Task to complete: The answer should consist solely of the lines from the first one below through the line containing "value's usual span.", copied exactly.

########################################

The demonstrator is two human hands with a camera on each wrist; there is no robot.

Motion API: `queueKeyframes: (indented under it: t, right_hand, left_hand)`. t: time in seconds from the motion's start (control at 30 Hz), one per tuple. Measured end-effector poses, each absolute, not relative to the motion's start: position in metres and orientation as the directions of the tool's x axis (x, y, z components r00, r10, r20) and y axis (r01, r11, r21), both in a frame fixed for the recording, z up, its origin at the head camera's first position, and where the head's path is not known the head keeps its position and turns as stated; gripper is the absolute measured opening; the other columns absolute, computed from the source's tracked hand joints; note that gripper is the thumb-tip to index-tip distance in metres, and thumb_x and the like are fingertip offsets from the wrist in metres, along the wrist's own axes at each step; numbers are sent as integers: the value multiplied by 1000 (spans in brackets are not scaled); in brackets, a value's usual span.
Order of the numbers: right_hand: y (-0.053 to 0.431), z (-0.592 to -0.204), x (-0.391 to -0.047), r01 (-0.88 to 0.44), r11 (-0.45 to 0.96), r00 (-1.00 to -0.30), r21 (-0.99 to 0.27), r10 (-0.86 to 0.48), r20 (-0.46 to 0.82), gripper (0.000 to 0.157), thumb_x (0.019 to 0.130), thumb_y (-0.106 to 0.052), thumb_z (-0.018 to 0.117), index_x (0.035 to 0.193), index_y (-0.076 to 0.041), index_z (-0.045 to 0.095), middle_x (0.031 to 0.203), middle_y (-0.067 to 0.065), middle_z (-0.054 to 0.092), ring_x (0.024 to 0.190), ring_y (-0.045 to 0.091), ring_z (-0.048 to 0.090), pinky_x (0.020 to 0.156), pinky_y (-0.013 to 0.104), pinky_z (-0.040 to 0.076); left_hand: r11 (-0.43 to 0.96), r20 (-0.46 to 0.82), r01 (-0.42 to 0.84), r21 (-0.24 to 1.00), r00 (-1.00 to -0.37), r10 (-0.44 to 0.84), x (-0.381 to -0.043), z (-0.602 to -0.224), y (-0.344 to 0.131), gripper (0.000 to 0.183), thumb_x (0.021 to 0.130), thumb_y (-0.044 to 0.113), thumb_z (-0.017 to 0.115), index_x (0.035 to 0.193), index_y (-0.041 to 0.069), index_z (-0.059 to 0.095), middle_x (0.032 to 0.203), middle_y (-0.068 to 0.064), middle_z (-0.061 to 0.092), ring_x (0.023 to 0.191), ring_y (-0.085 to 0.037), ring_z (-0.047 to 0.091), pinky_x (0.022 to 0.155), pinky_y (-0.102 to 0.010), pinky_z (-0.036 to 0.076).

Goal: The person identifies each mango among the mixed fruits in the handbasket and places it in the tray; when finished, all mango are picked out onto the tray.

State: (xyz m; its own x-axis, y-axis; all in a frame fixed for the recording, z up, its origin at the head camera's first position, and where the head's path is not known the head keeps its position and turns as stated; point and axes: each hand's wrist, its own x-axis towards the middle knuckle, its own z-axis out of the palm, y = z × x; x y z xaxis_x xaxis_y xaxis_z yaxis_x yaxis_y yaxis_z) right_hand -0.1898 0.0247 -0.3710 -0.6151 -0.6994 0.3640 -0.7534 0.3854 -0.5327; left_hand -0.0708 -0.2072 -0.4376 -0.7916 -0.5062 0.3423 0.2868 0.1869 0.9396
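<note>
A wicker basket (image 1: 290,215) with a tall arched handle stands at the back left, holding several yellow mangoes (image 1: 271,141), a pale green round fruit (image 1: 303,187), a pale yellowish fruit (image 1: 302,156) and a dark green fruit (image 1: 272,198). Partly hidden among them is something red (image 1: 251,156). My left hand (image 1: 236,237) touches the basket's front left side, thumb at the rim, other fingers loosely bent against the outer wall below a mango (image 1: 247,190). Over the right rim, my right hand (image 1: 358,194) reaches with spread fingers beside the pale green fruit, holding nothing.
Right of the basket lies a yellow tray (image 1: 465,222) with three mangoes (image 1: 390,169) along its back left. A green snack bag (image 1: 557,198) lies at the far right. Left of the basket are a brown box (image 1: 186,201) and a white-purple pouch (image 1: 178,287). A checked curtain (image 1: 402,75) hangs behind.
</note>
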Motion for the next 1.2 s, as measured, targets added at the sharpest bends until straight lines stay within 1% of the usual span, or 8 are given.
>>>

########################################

Task response:
The demonstrator is two human hands with a camera on each wrist; there is no robot.

Motion API: `queueKeyframes: (indented under it: t, right_hand, left_hand)`. t: time in seconds from the motion's start (control at 30 Hz), one per tuple. Measured end-effector poses, each absolute, not relative to the motion's start: position in metres and orientation as the directions of the tool's x axis (x, y, z components r00, r10, r20) and y axis (r01, r11, r21), both in a frame fixed for the recording, z up, its origin at the head camera's first position, and where the head's path is not known the head keeps its position and turns as stated; gripper is the absolute measured opening; the other columns absolute, computed from the source's tracked hand joints; note that gripper is the thumb-tip to index-tip distance in metres, and thumb_x and the like are fingertip offsets from the wrist in metres, along the wrist's own axes at each step; numbers are sent as integers: the value multiplied by 1000 (spans in brackets are not scaled); in brackets, a value's usual span.

The output returned above is complete.